(What you will do): Every line containing "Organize" should be copied out. Go through the entries and find them.

(Records from a dataset)
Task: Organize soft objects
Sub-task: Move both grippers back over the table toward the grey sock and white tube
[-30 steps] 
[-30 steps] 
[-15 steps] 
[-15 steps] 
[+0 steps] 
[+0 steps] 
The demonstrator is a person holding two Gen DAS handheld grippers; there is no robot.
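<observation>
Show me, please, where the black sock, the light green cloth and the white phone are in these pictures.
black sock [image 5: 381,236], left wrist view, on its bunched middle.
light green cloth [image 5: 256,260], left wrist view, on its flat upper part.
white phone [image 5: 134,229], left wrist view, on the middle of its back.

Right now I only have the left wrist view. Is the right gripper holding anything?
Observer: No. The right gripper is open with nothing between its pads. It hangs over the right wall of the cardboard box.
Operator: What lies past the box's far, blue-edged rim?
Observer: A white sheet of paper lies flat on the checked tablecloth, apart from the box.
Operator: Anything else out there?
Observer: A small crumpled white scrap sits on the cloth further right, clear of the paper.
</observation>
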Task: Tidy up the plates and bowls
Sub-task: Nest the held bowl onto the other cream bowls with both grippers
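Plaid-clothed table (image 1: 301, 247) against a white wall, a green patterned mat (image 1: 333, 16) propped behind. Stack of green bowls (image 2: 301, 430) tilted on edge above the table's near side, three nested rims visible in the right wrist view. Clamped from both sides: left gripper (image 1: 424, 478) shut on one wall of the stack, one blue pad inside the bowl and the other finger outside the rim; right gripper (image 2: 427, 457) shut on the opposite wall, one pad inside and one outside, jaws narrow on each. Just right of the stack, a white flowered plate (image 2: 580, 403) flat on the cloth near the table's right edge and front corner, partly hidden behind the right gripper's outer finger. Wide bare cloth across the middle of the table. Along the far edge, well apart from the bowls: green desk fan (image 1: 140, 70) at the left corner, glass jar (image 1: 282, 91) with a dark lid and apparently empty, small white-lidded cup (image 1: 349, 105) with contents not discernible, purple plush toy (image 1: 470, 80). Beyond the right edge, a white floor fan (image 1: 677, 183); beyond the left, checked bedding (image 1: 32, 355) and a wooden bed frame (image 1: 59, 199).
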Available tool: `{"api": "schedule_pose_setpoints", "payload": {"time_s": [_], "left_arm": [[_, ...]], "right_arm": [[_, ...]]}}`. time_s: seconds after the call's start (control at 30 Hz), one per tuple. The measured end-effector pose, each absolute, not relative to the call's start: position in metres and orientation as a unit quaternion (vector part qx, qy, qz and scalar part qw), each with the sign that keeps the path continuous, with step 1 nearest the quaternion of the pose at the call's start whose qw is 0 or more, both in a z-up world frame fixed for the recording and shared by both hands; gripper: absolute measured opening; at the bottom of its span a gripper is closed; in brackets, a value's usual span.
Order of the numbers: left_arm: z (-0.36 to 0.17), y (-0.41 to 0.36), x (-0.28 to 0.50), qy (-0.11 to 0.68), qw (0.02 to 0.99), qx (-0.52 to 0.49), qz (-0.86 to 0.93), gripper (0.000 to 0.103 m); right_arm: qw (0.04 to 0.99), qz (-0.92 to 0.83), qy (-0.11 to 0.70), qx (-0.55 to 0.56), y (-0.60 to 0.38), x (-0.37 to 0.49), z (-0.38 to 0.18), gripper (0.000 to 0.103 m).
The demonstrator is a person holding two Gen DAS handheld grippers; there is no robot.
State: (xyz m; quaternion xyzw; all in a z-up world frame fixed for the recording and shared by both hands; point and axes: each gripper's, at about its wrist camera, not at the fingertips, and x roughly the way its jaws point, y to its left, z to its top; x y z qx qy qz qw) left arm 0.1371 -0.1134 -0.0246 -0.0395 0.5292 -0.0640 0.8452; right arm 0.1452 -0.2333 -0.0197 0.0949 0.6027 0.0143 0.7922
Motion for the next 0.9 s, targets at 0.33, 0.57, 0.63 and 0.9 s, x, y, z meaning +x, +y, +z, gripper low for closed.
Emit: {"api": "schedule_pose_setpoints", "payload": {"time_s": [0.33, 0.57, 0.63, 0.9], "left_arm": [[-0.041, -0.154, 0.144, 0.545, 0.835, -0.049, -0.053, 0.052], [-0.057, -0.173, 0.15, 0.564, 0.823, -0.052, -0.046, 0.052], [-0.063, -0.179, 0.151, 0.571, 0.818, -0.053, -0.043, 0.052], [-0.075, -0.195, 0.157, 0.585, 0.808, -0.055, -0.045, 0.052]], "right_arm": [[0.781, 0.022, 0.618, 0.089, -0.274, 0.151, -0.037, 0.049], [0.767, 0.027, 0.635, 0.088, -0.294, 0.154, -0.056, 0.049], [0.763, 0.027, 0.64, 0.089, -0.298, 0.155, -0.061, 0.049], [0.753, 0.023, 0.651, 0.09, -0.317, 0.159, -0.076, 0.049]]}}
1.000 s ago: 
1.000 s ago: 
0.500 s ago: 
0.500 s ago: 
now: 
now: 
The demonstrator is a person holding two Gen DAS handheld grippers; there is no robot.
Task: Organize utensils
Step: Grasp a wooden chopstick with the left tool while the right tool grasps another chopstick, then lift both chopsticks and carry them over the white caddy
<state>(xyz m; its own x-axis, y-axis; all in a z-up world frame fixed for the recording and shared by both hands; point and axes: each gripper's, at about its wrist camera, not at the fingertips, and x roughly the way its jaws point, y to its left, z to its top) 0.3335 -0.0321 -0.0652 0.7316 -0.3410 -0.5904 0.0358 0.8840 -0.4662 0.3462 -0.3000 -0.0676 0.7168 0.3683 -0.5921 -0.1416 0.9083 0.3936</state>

(Your response):
Task: Organize soft objects
Task: Organize utensils

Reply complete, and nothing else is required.